A dispatcher from Whitcom called him the morning of Oct. 11 to ask if he had filed a runaway report.
The dispatcher had already taken identifying information from Dave Mahan, the father of the 16-year-old. Neumann, on the phone with the dispatcher, said he did not know what a runaway form was and asked for one to be faxed to his office.
Whitcom didn’t have the form either. Dave Mayhan ended up driving to the sheriff’s office in Colfax and filling out the runaway form with the county. Neumann asked Whitcom to send out a broadcast message to all surrounding counties alerting them of a missing youth.
Deputy Sheriff Randy Zehm, also a member of the Palouse city council, also asked Whitcom to send out a runaway broadcast.
Whitcom did not send out a broadcast.
An Amber Alert is a nationally recognized signal put out by law enforcement on a missing child that has been abducted.

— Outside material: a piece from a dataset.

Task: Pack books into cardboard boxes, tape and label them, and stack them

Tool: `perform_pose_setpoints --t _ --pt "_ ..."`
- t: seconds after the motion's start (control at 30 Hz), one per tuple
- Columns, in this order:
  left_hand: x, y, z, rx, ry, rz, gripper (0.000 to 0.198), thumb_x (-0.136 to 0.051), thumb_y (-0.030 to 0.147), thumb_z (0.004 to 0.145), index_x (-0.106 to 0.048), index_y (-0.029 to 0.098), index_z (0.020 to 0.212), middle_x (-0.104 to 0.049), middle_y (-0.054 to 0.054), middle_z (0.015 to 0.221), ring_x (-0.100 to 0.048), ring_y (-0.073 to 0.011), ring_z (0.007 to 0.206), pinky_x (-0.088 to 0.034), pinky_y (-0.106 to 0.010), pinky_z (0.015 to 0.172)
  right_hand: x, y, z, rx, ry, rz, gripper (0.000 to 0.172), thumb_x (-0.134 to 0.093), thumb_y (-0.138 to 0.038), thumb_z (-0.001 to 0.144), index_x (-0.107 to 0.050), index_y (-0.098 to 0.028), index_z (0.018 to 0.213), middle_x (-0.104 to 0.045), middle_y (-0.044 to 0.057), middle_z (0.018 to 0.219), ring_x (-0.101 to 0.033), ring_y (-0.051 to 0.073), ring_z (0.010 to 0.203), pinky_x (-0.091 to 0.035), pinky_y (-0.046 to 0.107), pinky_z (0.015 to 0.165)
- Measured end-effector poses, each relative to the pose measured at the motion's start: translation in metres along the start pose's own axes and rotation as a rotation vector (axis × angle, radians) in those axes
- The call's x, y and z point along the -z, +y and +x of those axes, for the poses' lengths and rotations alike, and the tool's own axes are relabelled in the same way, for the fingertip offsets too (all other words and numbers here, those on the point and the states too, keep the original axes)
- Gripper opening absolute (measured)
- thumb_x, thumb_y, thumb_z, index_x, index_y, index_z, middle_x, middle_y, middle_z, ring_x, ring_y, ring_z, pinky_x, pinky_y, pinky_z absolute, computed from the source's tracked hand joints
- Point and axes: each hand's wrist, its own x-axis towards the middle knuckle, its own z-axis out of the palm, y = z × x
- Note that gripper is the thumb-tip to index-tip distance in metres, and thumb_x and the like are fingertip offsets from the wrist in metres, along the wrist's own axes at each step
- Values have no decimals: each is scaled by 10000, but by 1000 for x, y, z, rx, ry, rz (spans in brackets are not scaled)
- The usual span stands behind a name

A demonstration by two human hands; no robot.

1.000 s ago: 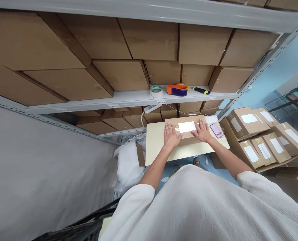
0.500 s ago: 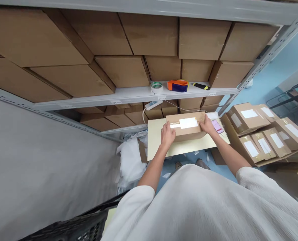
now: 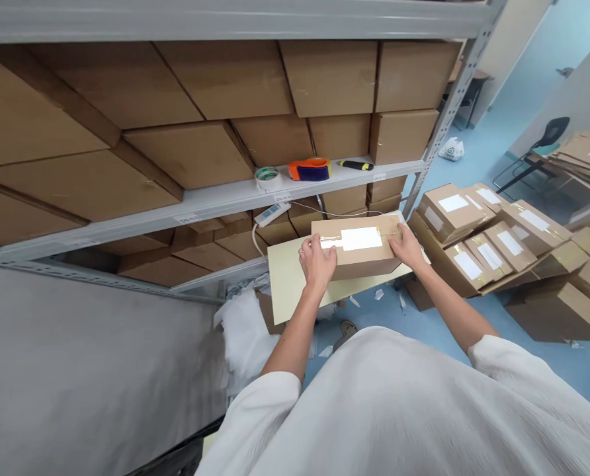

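A taped cardboard box with a white label on top is held between my two hands, over the pale yellow tabletop. My left hand grips its left end, fingers on the top edge and taped seam. At the other end my right hand is closed round the corner, thumb on the top face. The box hides much of the tabletop; whether its underside touches it I cannot tell.
Metal shelving full of cardboard boxes stands ahead, with a tape roll, an orange-and-blue tape dispenser and a utility knife on its ledge. Labelled parcels fill a large carton at right. White packing material lies lower left.
My view has turned to the right, showing more of the parcels and the room. The box, still in both hands, has come nearer and now covers the phone's place on the table.
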Motion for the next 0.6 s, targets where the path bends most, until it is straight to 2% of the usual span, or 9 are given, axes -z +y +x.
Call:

Because Mayhan-Treese was not believed to have been abducted or in danger of serious harm or death, his situation didn’t qualify for an Amber Alert.
“Would the Amber Alert have found him under the bridge?” Chief Neumann asked the Gazette.
Zehm spoke on the issue of the police investigation at the Oct. 28 meeting but could not be reached for comment by press time.
When asked about the department’s lack of a runaway form, Wekenman said the committee did not find that to be a major issue.
“The dispatcher didn’t know anything about that form either, if you recall. I just don’t see that the form played into it that much,” Wekenman said.
Spokesman for the Spokane County sheriff’s office Dave Reagan said his office could handle upward of 30 runaway calls a month. Standard procedure is to fill out a runaway form and, if the child’s situation is believed to be dangerous, the officers in the area are alerted of the situation. This is largely the extent to which a county officer will go, Reagan said.
“That’s about as much as happens. A runaway is not a crime in the state of Washington,” Reagan said.
Council member Newman also listened extensively to the police department’s recollection of their handling of the case. Newman said she thought the department had done very well, particularly since Mayhan-Treese was for a time believed to be in Pullman, outside the jurisdiction of the Palouse police.
“I don’t know what more we could have done,” Newman said.
As far as the police chief not knowing about the runaway form, Newman said she did not think it was crucial.